A downside of Turbodbc however is that you need additional software to compile the C++ code that is required for installation. The package is also available on conda but installation was still less straightforward.
databricks-sql-connector
As of July 2023, the databricks-sql-connector
v2.8.0 release supports cloudfetch. The option is not well documented but here's a reference implementation:
import os
from databricks import sql
import pandas as pd
def read_sql(query: str) -> pd.DataFrame:
connection = sql.connect(
server_hostname=os.getenv("DATABRICKS_HOST"),
http_path=os.getenv("DATABRICKS_HTTP_PATH"),
access_token=os.getenv("DATABRICKS_TOKEN"),
use_cloud_fetch=True, # <-- Make sure to specify this, as default is False
)
cursor = connection.cursor()
try:
cursor.execute(query)
table = cursor.fetchall_arrow()
df = table.to_pandas(timestamp_as_object=True)
finally:
cursor.close()
connection.close()
return df
This method is almost as fast as turbodbc
:
Method | Speed |
---|---|
Baseline | 6m57s |
.fetchall_arrow | 3m38s |
Cloudfetch | 4m24s |
arrow-odbc | 1m25s |
databricks-sql-connector | 1m19s |
turbodbc | 1m10s |
In my benchmarks, the method is much faster for smaller queries as well. If I compare the time taken with the size of the final pandas dataframe, I measure speeds of ~80-150 MB/s (depending on the size of the query).
The final setup
Ease and reliability of installation is important. We need the connection to databricks during various batch deployments, CI/CD builds and in different development environments. So we decided not to go for turbodbc
and instead opt for the much simpler to setup (and only slightly slower) databricks-sql-connector.
Conclusion
Investing some time in optimizing frequent and slow operations definitely pays off. In this case queries are >4x faster.

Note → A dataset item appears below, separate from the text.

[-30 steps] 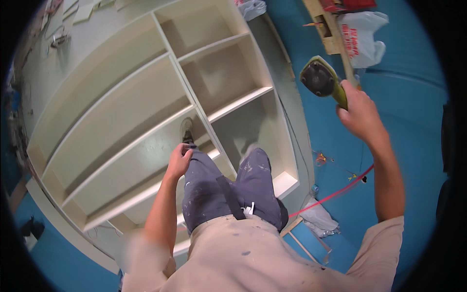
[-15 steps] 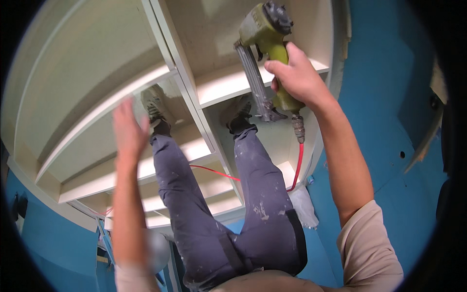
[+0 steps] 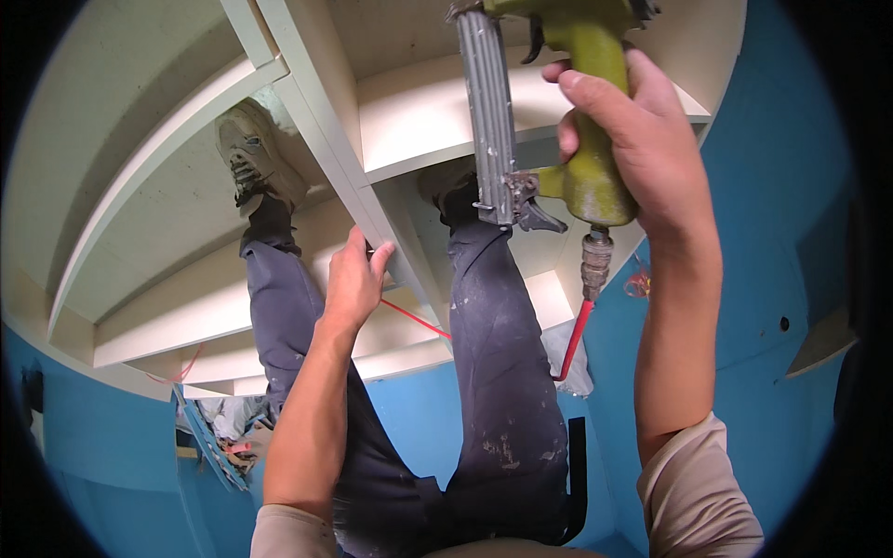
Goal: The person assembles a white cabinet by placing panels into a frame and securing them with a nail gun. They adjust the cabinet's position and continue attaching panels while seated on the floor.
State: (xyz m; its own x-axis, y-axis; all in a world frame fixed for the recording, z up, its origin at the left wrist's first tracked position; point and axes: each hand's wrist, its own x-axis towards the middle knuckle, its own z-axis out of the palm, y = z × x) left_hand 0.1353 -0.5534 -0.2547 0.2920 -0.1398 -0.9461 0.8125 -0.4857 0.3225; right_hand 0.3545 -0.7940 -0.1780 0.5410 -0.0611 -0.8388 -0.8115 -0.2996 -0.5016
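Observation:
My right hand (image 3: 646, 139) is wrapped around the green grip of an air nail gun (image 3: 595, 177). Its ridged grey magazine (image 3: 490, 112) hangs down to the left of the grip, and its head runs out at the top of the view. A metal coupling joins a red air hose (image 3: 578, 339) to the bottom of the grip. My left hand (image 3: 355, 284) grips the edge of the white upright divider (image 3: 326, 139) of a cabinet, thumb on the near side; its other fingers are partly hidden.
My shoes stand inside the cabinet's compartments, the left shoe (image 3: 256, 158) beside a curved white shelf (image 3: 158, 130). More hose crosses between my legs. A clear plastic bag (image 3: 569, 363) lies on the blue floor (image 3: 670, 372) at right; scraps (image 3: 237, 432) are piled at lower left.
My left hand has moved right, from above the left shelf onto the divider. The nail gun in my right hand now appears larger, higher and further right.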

The rabbit hole is much deeper however and the potential for further speedups is still significant. For example, Databricks delta tables use parquet files under the hood, which means it might be possible to hook them up to duckdb, which in turn has many optimizations for fetching data. And there’s the apache arrow flight project announced in February 2022 that aims to get rid of many intermediate steps and natively support columnar, batched data transfers.